§ Your goal
Scan the records for the string "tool"; copy each line where it occurs.

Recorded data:
—————

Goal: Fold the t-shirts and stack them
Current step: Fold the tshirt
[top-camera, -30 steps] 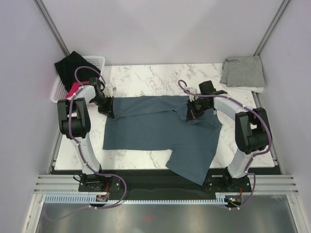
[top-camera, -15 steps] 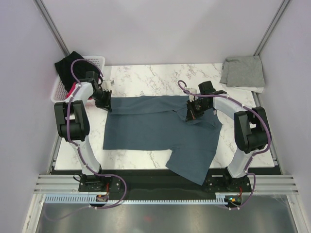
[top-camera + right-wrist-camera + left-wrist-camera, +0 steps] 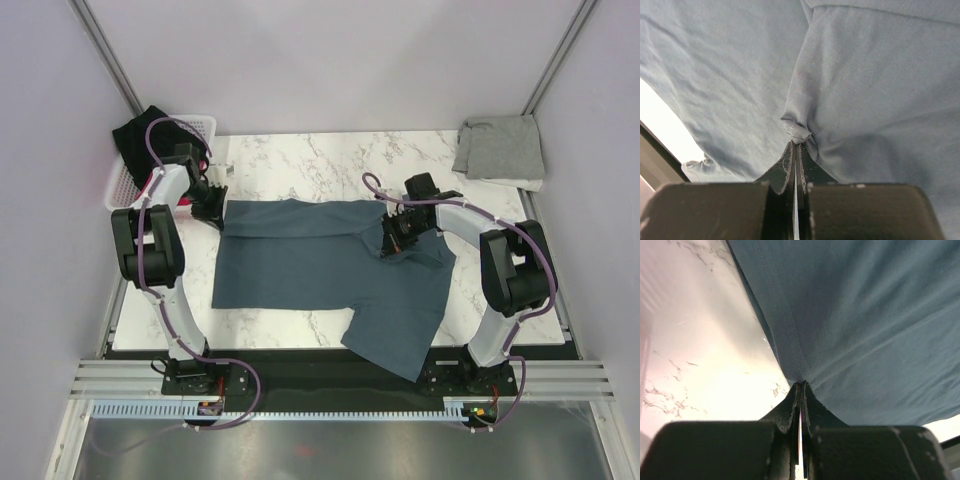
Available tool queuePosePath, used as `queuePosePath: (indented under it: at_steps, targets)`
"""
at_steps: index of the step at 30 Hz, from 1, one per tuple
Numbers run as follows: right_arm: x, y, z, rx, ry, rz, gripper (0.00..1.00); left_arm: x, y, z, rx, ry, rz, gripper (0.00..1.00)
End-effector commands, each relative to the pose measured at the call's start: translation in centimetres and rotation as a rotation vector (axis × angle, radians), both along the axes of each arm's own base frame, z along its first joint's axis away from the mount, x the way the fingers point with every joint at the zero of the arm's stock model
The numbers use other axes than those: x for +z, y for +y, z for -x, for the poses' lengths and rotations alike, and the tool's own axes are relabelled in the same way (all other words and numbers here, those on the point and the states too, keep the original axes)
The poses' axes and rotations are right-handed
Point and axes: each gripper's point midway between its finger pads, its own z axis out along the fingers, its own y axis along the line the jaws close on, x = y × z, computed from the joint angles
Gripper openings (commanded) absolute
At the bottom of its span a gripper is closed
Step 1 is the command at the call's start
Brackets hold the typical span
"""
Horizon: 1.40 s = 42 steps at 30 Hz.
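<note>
The dark slate-blue t-shirt (image 3: 320,268) lies spread on the marble table (image 3: 300,160), one part hanging over the near edge. My left gripper (image 3: 214,210) is at its far left corner; in the left wrist view the gripper (image 3: 801,384) is shut on the shirt's stitched edge (image 3: 790,340). My right gripper (image 3: 391,242) is on the shirt's far right part; in the right wrist view the gripper (image 3: 797,143) is shut on a bunched fold of the blue cloth (image 3: 875,90). The light grey t-shirt (image 3: 500,148) lies folded at the back right corner.
A white basket (image 3: 205,124) stands at the back left with dark cloth (image 3: 140,140) and something pink in it. Grey walls with metal posts close in the table on the left, back and right. Bare marble (image 3: 700,340) shows left of the shirt.
My left gripper has moved back and left with the shirt's corner, drawing the far edge straighter. My right gripper has shifted slightly left and nearer, still shut on the cloth.
</note>
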Motion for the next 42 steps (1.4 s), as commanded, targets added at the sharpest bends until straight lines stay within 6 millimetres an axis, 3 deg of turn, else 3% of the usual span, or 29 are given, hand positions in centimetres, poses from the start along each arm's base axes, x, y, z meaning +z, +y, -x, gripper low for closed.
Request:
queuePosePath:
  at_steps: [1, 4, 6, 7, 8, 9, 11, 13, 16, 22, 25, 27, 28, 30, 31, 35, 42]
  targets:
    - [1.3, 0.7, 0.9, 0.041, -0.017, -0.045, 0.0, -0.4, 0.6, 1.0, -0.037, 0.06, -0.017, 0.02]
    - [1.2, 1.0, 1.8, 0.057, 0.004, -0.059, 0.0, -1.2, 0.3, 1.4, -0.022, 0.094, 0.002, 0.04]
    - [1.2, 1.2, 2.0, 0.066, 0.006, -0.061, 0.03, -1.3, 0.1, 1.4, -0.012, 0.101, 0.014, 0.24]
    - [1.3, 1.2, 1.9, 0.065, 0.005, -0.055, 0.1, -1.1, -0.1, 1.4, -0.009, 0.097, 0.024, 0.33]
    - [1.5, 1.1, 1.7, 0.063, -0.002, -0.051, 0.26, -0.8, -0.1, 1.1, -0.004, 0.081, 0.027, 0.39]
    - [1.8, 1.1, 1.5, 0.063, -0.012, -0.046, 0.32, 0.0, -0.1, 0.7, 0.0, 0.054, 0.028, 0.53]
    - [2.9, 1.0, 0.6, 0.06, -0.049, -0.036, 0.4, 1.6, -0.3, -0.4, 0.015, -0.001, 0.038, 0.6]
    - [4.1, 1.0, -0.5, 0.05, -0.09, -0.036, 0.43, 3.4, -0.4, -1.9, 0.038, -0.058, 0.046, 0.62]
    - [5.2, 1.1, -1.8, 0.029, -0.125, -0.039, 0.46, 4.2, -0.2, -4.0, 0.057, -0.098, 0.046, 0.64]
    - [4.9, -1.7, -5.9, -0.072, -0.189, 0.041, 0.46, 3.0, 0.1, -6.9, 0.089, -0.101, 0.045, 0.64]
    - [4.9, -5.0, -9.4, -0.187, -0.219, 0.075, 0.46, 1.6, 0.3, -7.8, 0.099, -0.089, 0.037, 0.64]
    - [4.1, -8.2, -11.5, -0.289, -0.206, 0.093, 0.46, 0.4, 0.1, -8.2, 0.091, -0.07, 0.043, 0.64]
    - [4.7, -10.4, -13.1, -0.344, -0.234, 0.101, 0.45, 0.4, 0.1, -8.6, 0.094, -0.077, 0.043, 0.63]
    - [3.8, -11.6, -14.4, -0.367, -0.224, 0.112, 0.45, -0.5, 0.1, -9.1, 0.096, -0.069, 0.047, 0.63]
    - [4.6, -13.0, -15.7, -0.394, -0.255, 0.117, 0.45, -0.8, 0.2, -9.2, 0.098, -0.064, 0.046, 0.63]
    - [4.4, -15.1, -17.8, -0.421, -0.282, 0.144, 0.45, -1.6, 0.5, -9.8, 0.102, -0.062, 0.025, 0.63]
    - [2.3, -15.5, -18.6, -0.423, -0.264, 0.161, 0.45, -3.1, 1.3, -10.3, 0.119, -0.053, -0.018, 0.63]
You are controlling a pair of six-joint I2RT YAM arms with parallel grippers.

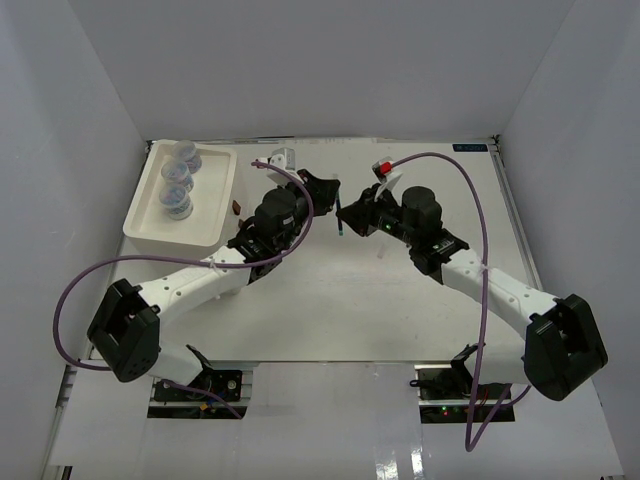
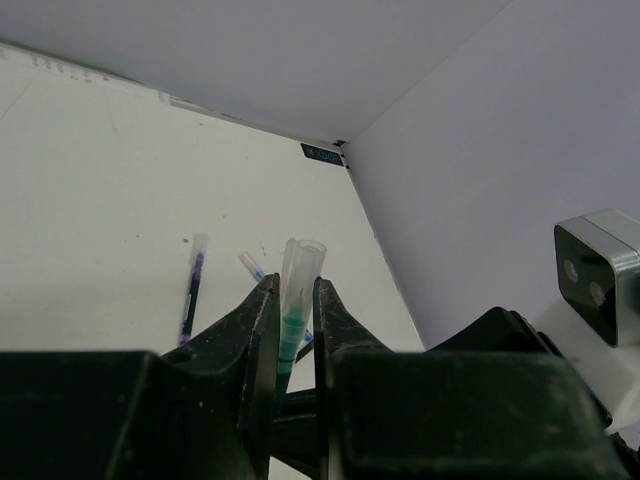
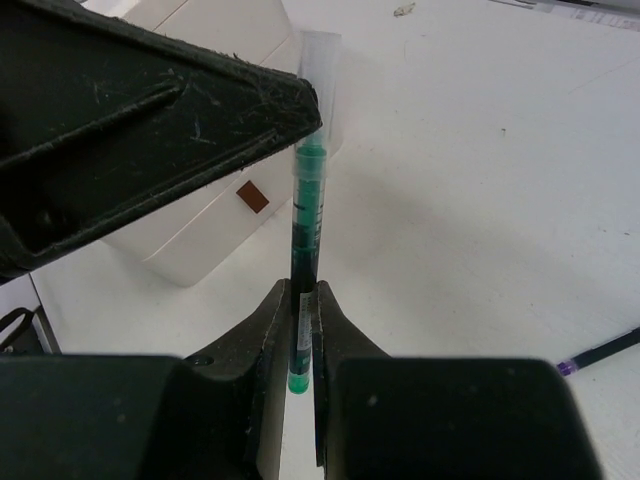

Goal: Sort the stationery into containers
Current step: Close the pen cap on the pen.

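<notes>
A green pen [image 3: 303,240] with a clear cap hangs above the table between both arms. My right gripper [image 3: 303,292] is shut on its lower barrel. My left gripper [image 2: 292,285] is shut on the same green pen [image 2: 293,310] near the capped end. From above, the pen [image 1: 341,215] runs between the left gripper [image 1: 326,196] and the right gripper [image 1: 354,216]. The white container [image 1: 170,228] stands at the back left, with three clear jars [image 1: 178,180] in its top tray. A brown knob [image 3: 254,197] shows on its drawer front.
A dark blue pen [image 2: 192,290] and a clear pen [image 2: 252,266] lie on the table beyond the left gripper. Another dark pen [image 3: 600,352] lies to the right of the right gripper. White walls enclose the table on three sides.
</notes>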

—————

§ Answer space
Available tool queuePosePath, used as `queuePosePath: (indented under it: at_steps, targets)`
The numbers use other axes than those: x for +z, y for +y, z for -x, for the poses' lengths and rotations alike, and the tool's own axes are relabelled in the same way (all other words and numbers here, those on the point and the states too, keep the original axes)

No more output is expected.